Para anggota ASEAN justru lebih banyak memprioritaskan kerja sama dan kesepakatan perdagangan bebas dengan negara atau kelompok negara di luar ASEAN.
Oleh
Redaksi
·2 menit baca
Proses integrasi ekonomi kawasan ASEAN yang lambat dan tersendat-sendat, menjadi salah satu tantangan Indonesia dalam kepemimpinan di ASEAN pada 2023 ini.
Harian Kompas (30/1/2023) dalam pemberitaannya menggarisbawahi, kepemimpinan Indonesia di ASEAN 2023 menjadi kesempatan untuk memaksimalkan Masyarakat Ekonomi ASEAN (MEA). Keberadaan MEA sejak 2015 diakui memang menumbuhkan integrasi ekonomi kawasan, tetapi perdagangan dan investasi antarnegara ASEAN stagnan rendah.
Kita memahami, integrasi ekonomi ASEAN memang masih terus berproses, tetapi kita juga mencatat ketiadaan terobosan untuk mengatasi implementasi MEA yang terkesan lambat dan stagnan pasca-peluncuran MEA 2015.
Salah satu indikatornya, stagnasi perdagangan intra-ASEAN. Beberapa pengamat melihat penyebabnya adalah lemahnya komitmen politik negara-negara anggota untuk melaksanakan kesepakatan di MEA. Dibandingkan dengan perdagangan dengan negara-negara di luar kawasan ASEAN, intensitas perdagangan intra-ASEAN sangat tertinggal.
Dalam banyak kasus, negara-negara anggota ASEAN justru lebih banyak memprioritaskan kerja sama dan kesepakatan perdagangan bebas dengan negara atau kelompok-kelompok negara di luar ASEAN. Hal ini, antara lain, yang menjadi penghambat integrasi ekonomi kawasan seperti dicita-citakan.
Catatan Sekretariat ASEAN, pertumbuhan perdagangan intra-ASEAN stagnan di 20-24 persen sejak 2006, bahkan pasca-MEA. ASEAN selama ini selalu menjadi contoh sukses keberhasilan integrasi ekonomi di kalangan negara berkembang. Mengikuti Masyarakat Ekonomi Eropa, MEA sebagai pendalaman dari regionalisasi perdagangan dalam kerangka AFTA dibentuk dalam rangka mewujudkan suatu pasar tunggal bersama ASEAN melalui integrasi ekonomi kawasan.
Integrasi ekonomi ini, antara lain, ditandai oleh pergerakan bebas barang, jasa, investasi, pekerja terampil, dan juga arus modal, yang nantinya diharapkan kian memacu pertumbuhan ekonomi, kesejahteraan, serta stabilitas di kawasan.
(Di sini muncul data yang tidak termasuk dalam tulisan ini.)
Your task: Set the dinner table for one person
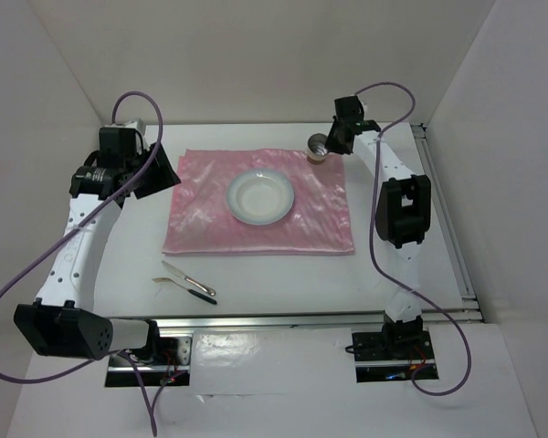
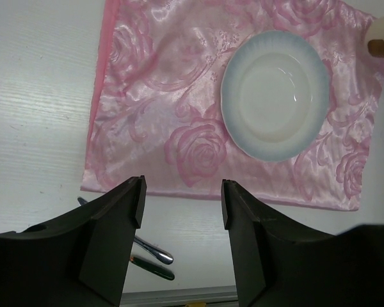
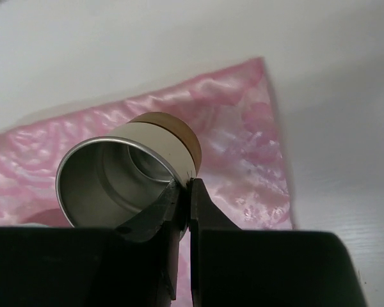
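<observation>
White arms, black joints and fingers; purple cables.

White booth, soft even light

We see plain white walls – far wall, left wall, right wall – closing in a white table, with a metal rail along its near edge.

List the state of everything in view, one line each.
pink cloth, spread flat on table
plate, upright, empty, on pink cloth
cup, empty, rim pinched by right claw, at pink cloth corner
right claw, shut on cup
left claw, open, empty
cutlery, lying on table, off pink cloth
</observation>
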You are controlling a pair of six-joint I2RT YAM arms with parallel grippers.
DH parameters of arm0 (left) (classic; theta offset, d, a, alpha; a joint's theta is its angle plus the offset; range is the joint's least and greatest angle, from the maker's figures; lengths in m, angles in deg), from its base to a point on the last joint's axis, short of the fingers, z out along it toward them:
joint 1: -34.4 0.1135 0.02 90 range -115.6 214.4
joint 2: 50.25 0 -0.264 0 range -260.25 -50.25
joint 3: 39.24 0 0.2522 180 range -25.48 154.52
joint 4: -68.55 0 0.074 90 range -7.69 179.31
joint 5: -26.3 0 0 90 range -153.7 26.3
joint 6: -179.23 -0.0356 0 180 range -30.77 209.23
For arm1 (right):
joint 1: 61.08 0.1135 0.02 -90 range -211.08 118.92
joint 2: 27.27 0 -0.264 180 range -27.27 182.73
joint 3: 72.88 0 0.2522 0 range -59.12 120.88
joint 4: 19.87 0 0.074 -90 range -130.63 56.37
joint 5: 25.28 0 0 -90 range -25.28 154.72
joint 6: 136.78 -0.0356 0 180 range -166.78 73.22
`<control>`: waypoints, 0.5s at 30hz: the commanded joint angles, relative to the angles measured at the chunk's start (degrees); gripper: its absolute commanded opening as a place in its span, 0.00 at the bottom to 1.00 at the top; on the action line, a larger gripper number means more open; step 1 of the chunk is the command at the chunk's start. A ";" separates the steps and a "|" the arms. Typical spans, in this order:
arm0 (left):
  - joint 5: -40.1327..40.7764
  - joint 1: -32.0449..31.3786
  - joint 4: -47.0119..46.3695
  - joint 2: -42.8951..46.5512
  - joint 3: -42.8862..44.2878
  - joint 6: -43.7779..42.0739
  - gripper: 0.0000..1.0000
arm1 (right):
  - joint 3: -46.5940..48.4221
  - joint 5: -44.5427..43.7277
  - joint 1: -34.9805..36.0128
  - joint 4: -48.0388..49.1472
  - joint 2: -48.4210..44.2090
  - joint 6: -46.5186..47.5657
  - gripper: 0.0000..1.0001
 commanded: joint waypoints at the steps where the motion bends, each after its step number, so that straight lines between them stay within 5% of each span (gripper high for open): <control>1: 1.07 -0.31 0.15 3.10 0.56 -0.19 0.67 | 2.06 -2.69 -0.02 -3.37 1.26 0.50 0.00; 6: 1.07 -0.31 0.15 3.11 -0.68 -0.19 0.67 | 0.65 -3.83 -0.02 -2.66 2.30 -0.55 0.00; 9: 1.07 -0.31 0.15 3.11 -0.68 -0.19 0.67 | 1.25 -3.31 -0.02 -2.14 2.93 -0.55 0.22; 10: 1.07 -0.31 0.67 3.11 -0.68 -0.19 0.67 | 1.96 -3.30 -0.02 -2.14 3.53 -0.55 0.34; 11: 1.07 -0.31 0.67 3.11 -0.68 -0.71 0.67 | 1.96 -2.78 -0.02 -2.66 3.54 -0.55 0.66; 15: 2.21 -0.31 1.20 3.11 0.03 -1.24 0.69 | 3.01 -2.77 0.51 -2.14 0.22 -0.03 1.00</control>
Dalam realisasinya, tarikan kepentingan dalam negeri negara anggota sering menjadi salah satu penghambat sehingga berdampak pula pada mimpi jangka panjang mewujudkan ASEAN sebagai borderless economic community pada 2030.
Beberapa pengamat, seperti dari BRIN dan Pusat Studi ASEAN UI (Kompas, 30/1/2023), melihat minimnya investasi intra-anggota, belum memadainya jaringan logistik di negara ASEAN, dan struktur ekonomi negara anggota ASEAN yang belum komplementer sebagai penghambat terbangunnya pasar intra-anggota yang besar dan dinamis seperti Uni Eropa.
Semua faktor itu membuat peluang yang diperoleh ASEAN sebagai kekuatan ekonomi ketiga terbesar di Asia dan kelima terbesar global, serta salah kawasan pertumbuhan ekonomi paling dinamis di dunia, juga terhambat. Menyatukan political will negara anggota untuk kembali ke komitmen awal pembentukan MEA serta menjadikan ASEAN matters dan tetap relevan menjadi tantangan penting keketuaan Indonesia pada 2023.